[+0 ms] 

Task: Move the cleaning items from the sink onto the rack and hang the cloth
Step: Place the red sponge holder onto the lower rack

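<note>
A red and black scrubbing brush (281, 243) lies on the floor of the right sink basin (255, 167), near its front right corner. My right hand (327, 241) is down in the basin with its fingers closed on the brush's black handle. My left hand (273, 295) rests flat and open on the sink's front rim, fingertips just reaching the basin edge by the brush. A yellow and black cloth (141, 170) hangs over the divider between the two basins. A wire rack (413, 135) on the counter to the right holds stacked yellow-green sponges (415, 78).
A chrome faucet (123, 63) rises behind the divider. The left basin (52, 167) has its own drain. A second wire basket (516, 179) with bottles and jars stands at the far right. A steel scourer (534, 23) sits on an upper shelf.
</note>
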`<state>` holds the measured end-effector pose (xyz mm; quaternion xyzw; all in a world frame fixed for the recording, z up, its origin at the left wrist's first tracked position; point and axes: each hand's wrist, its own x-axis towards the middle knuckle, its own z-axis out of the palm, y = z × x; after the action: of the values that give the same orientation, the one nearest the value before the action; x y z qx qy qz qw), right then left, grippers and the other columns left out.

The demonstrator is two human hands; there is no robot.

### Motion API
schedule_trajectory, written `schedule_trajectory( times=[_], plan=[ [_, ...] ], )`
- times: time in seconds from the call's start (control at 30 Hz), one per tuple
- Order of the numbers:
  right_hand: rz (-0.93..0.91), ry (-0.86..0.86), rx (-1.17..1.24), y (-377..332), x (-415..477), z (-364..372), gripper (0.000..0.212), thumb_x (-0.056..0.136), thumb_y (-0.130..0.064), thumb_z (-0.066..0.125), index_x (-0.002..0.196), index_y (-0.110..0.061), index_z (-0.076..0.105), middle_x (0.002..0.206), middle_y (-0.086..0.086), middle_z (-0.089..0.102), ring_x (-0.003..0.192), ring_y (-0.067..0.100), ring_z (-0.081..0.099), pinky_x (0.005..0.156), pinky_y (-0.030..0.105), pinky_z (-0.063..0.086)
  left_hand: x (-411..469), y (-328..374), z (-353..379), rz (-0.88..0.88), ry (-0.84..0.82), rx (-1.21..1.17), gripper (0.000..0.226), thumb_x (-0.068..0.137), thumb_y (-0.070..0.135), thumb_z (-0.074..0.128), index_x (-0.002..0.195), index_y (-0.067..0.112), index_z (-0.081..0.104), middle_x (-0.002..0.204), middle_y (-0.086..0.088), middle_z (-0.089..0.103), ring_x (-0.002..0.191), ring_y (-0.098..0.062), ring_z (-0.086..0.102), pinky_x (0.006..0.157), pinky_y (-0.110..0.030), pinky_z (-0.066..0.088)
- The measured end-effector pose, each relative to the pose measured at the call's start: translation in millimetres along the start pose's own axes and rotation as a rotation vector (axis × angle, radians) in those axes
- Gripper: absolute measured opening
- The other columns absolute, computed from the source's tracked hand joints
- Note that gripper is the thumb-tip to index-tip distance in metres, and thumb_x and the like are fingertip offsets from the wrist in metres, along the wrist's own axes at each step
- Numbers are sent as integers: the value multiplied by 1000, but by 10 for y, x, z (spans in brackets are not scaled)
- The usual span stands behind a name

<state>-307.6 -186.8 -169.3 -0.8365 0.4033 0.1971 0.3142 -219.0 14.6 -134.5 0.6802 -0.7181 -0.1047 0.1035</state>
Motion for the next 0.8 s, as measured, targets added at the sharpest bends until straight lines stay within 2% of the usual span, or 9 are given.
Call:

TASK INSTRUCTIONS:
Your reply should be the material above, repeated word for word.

ANSWER BOX:
[+0 ms] 

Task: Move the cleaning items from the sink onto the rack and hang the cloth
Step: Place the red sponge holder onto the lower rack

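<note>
A red and black scrubbing brush (281, 243) lies on the floor of the right sink basin (255, 167), near its front right corner. My right hand (327, 241) is down in the basin with its fingers closed on the brush's black handle. My left hand (273, 295) rests flat and open on the sink's front rim, fingertips just reaching the basin edge by the brush. A yellow and black cloth (141, 170) hangs over the divider between the two basins. A wire rack (413, 135) on the counter to the right holds stacked yellow-green sponges (415, 78).
A chrome faucet (123, 63) rises behind the divider. The left basin (52, 167) has its own drain. A second wire basket (516, 179) with bottles and jars stands at the far right. A steel scourer (534, 23) sits on an upper shelf.
</note>
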`<state>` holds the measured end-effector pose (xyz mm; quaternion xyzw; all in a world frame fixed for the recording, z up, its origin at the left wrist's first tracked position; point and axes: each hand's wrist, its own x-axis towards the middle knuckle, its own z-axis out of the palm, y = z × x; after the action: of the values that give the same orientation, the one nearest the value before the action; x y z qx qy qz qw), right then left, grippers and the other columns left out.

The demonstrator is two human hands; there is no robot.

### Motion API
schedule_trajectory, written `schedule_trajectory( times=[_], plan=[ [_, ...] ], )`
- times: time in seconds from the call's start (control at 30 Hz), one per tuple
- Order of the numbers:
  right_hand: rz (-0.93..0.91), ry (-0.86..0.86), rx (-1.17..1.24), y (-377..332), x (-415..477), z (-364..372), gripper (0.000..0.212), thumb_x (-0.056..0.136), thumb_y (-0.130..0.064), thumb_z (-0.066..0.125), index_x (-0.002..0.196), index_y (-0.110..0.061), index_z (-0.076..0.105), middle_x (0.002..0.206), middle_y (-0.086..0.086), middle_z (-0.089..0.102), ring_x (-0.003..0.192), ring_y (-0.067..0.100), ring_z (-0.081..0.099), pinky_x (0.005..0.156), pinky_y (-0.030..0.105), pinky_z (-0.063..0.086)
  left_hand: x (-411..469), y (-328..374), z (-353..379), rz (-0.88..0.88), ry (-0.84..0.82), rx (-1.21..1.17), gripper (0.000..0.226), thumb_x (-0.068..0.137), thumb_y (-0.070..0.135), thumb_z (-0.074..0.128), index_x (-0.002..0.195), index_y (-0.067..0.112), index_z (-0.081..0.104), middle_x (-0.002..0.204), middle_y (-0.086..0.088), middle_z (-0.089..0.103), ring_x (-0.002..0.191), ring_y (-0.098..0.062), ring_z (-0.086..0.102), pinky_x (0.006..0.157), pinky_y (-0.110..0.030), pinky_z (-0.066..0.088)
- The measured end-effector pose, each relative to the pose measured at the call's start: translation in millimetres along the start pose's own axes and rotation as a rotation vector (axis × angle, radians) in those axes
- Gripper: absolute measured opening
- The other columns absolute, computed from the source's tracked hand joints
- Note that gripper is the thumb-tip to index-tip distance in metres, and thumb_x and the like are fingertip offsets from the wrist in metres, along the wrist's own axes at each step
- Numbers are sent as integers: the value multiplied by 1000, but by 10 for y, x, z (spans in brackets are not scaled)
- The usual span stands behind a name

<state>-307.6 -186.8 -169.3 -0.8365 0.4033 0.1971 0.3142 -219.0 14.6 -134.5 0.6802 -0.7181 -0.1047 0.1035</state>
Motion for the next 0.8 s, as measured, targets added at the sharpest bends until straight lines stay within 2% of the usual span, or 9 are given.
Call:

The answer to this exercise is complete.